▸ TASK DETAILS
Up to and including the line with "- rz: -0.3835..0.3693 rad", please set down the entries below exactly, starting from the first line.

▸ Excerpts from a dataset
----

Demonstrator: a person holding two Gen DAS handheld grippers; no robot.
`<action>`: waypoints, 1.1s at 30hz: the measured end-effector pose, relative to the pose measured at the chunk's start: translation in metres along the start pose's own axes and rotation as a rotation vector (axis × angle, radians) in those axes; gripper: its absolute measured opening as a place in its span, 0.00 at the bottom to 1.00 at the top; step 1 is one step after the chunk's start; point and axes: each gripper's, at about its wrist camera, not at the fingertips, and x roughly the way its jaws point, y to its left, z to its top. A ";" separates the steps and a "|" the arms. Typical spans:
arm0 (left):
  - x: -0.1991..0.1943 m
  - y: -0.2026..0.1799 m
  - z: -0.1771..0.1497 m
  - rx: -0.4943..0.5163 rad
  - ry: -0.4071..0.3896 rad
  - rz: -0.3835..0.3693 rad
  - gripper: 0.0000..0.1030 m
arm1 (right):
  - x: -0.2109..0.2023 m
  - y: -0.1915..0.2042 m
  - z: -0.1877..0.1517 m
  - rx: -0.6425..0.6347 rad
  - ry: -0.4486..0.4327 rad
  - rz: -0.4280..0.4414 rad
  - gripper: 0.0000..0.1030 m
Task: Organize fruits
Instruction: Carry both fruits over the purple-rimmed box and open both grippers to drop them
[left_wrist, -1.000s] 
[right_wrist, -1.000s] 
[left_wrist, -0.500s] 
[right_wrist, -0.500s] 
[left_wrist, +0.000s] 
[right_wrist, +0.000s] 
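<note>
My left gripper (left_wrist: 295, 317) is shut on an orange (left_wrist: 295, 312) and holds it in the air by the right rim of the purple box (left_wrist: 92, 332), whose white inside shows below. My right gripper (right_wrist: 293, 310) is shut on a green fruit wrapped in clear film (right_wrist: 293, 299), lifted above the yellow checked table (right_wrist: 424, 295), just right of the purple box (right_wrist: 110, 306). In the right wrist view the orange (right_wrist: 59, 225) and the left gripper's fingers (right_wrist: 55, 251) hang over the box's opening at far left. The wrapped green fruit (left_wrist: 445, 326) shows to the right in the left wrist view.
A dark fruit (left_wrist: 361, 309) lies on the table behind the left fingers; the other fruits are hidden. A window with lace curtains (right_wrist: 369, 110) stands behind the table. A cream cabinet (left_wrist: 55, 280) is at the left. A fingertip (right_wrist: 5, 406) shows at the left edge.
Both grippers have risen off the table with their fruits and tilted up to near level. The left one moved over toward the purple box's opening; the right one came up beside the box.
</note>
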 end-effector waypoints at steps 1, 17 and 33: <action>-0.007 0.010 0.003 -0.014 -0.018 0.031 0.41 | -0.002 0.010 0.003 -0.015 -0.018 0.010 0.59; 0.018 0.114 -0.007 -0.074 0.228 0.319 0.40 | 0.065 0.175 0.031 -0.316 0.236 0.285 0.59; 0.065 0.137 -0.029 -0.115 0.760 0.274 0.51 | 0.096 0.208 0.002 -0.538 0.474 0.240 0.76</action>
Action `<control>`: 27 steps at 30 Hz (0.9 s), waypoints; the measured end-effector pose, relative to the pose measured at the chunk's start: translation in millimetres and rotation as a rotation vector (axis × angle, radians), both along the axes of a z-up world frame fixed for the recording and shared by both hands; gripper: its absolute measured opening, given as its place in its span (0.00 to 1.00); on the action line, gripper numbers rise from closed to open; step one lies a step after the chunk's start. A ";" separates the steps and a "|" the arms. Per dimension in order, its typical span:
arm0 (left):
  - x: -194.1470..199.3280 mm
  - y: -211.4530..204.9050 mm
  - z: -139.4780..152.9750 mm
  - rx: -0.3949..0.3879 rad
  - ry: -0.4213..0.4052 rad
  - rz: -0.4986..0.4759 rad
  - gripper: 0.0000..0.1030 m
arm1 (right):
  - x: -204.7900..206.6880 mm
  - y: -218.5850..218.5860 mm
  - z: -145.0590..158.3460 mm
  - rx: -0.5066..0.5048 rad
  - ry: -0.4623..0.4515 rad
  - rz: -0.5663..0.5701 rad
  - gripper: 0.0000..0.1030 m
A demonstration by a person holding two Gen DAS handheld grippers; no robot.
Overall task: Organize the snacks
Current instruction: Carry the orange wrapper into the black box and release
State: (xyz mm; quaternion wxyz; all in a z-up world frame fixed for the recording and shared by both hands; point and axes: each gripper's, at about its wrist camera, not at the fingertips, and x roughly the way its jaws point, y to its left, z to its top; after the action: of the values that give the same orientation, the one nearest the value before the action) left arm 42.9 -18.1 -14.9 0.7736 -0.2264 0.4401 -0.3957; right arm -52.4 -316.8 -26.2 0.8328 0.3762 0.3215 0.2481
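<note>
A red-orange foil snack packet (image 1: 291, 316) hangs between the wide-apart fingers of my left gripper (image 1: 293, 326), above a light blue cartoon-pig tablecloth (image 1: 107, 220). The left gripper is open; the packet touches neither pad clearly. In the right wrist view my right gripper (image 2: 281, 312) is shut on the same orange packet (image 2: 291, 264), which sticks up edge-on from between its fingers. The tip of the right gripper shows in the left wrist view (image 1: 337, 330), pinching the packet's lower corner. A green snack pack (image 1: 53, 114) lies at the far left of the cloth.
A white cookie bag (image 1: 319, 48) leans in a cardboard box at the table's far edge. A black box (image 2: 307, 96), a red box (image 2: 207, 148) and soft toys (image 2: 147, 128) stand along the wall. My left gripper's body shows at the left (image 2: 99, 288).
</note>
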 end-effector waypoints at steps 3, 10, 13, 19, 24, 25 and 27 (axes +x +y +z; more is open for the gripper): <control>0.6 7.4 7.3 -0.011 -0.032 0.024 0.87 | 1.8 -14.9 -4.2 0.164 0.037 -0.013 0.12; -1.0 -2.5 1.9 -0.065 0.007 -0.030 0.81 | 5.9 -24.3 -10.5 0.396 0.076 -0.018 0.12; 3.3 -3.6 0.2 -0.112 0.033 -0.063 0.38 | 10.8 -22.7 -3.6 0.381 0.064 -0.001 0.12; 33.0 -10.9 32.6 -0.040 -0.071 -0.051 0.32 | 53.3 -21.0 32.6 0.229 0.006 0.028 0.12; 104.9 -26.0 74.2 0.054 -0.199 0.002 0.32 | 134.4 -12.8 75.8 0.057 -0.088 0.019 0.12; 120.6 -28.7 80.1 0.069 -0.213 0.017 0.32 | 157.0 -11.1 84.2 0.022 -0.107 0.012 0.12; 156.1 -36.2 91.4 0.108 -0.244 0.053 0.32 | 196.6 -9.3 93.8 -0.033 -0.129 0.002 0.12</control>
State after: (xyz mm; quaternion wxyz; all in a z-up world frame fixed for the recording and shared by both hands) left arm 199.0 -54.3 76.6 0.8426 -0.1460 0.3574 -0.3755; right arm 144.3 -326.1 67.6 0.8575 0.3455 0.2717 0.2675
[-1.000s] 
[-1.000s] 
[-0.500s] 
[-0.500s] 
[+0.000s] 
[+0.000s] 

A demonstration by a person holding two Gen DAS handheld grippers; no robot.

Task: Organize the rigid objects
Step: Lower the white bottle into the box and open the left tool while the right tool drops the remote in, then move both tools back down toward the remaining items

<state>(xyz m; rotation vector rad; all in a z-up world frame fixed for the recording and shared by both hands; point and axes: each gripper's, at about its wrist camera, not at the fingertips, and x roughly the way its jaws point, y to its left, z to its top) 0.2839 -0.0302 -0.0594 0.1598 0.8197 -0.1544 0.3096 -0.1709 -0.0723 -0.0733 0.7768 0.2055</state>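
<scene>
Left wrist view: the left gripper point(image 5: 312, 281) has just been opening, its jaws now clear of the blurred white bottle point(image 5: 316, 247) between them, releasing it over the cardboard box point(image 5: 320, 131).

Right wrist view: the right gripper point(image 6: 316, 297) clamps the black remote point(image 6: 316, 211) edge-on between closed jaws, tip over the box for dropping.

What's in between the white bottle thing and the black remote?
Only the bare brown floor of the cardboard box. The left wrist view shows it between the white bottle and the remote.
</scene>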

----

▸ RESPONSE
Demonstrator: a person holding two Gen DAS handheld grippers; no robot.
`<action>`: waypoints, 1.1s at 30hz: the measured end-effector pose, relative to the pose measured at the chunk's start: translation in metres along the start pose's own axes and rotation as a rotation vector (axis × angle, radians) in those axes; gripper: its absolute measured opening as a place in its span, 0.00 at the bottom to 1.00 at the top; step 1 is one step after the chunk's start; point and axes: each gripper's, at about its wrist camera, not at the fingertips, and x roughly the way its jaws point, y to its left, z to its top. A ";" separates the steps and a "|" the arms. Typical spans:
arm0 (left):
  - x: -0.1991..0.1943 m
  - y: -0.2026..0.1799 m
  - z: -0.1771..0.1497 m
  - rx: -0.4943..0.5163 rad
  - ry: -0.4071..0.3896 rad
  - rz: -0.3835..0.3693 rad

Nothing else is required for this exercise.